This is the foundation of Hobbes's theory of government. In his own language it takes a form which is open to some objection, and looks highly paradoxical. The commonest objection to it is in his use of the words 'right' and 'contract,' which we have intentionally avoided as much as possible in the summary of his views given above. His use of these terms no doubt lays him open to the charge, which has been frequently brought against him, of making contract the foundation of law, and law the foundation of contract; but we think that those who will take the pains to try to understand his real meaning, will feel that the awkwardness, though undoubtedly real, lies rather in expression than in thought.

Hobbes appears to have understood by a contract, not merely an agreement, but a positive alteration, by two parties of their respective positions, with a view to their common advantage. I have a loaded pistol, and you have a dagger. If, in consideration of your throwing the dagger into a river, I fire the pistol in the air, it is obvious that our positions are altered, however much we may both wish afterwards for the status quo ante.

In this sense it is perfectly true that all society rests on compact, and also that the compact on which it rests is irrevocable except under extraordinary circumstances—as, for instance, if a great majority of the persons affected agreed to revoke it; and even then they might be unable to do so. The truth is, that Hobbes expressed in the language of his own time the doctrines of a later age, and tried to discuss in that language problems which in his time were very indistinctly conceived.

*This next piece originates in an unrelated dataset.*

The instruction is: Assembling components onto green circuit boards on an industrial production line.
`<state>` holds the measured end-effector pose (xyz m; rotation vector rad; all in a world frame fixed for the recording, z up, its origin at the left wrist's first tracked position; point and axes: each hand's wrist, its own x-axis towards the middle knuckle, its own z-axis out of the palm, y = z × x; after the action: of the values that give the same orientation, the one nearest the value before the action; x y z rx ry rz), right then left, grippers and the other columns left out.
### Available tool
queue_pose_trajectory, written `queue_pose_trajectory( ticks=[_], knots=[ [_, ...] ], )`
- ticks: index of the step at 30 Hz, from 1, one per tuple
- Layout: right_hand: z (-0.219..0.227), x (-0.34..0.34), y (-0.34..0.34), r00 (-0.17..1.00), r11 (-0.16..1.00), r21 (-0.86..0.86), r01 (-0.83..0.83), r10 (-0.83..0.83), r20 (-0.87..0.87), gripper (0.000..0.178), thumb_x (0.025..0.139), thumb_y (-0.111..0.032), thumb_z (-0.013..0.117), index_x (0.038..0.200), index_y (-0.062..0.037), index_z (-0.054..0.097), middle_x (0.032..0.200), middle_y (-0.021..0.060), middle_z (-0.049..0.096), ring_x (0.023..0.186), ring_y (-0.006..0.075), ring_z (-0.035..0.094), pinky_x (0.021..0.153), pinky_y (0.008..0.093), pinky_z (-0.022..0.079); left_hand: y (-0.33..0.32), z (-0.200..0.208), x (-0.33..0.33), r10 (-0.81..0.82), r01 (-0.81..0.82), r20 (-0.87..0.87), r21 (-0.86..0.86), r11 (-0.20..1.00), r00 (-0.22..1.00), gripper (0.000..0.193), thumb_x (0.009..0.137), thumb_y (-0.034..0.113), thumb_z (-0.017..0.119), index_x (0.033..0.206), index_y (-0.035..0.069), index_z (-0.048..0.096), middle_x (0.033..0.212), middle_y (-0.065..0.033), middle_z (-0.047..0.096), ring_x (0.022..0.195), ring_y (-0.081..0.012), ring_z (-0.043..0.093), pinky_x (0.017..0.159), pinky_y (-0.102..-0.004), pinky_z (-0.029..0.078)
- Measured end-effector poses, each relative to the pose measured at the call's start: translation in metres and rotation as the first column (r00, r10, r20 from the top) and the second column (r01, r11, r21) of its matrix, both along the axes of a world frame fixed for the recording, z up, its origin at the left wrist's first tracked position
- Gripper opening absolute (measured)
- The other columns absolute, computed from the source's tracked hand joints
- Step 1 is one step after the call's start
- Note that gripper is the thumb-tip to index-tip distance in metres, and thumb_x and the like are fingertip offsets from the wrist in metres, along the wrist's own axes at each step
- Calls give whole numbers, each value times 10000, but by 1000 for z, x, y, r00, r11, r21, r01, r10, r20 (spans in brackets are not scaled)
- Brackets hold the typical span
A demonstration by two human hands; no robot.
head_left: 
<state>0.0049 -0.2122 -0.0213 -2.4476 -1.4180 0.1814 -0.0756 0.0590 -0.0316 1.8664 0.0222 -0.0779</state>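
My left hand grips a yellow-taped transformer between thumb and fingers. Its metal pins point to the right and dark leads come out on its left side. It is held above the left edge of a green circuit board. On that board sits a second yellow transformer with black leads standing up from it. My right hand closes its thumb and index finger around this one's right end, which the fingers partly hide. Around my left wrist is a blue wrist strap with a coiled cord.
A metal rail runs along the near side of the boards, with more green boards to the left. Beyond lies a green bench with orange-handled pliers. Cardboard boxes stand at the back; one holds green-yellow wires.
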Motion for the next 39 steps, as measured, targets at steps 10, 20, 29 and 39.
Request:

If his book were written in our days, it might well be entitled 'An Essay on Political Statics.' Its fundamental assumption is the continuous existence of an established government in a state of stable equilibrium; and this, we think, is the true explanation of its author's absolutism. The existence of a stable government is his postulate throughout, and, assuming the existence of such an institution, he inquires what positions right, liberty, law, and rulers would occupy in it—what facts would correspond to those names; and it is very hard to deny that the result at which he arrives upon that supposition is entirely true.

It is the very same result which, expressed in different words and limited by the systematic introduction of the great principle of utility (which Hobbes rather apprehended than comprehended), was reached and inculcated with irresistible weight by Bentham and Austin. The aversion which is felt to these results, the dislike which people feel to the use of the words right, law, and liberty, in simple and definite senses, is precisely analogous to the dislike and indignation which many persons feel, and testify, against political economists, for studying the effects of the desire of gain abstractedly from the moral topics, from which, as they maintain, it ought never, even in thought and for a limited purpose, to be disjoined. The notion that a man who uses the word justice in the definite sense of adherence to a fixed rule, must necessarily be indifferent to the goodness or badness of the law which creates that rule, is exactly parallel to the notion that a political economist must, as such, be cruel and selfish.

The real weakness of Hobbes's views on government would seem to lie in his apparent unconsciousness of the fact that they are very limited, and leave entirely out of account what in our days would be called the dynamics of government. He analyses with accuracy the component parts of government, assuming it to be in a state of stable equilibrium, but he not only makes no provision for changes, but appears to regard their occurrence as the great evil of all which is to be avoided per fas et nefas, and under all conceivable contingencies. He seems to have been so thoroughly overcome by the confusions of the civil war, of which he had been a horrified observer, as to have thought, that all other imaginable evils were as mere dust in the balance, when weighed against the one evil of strife and confusion.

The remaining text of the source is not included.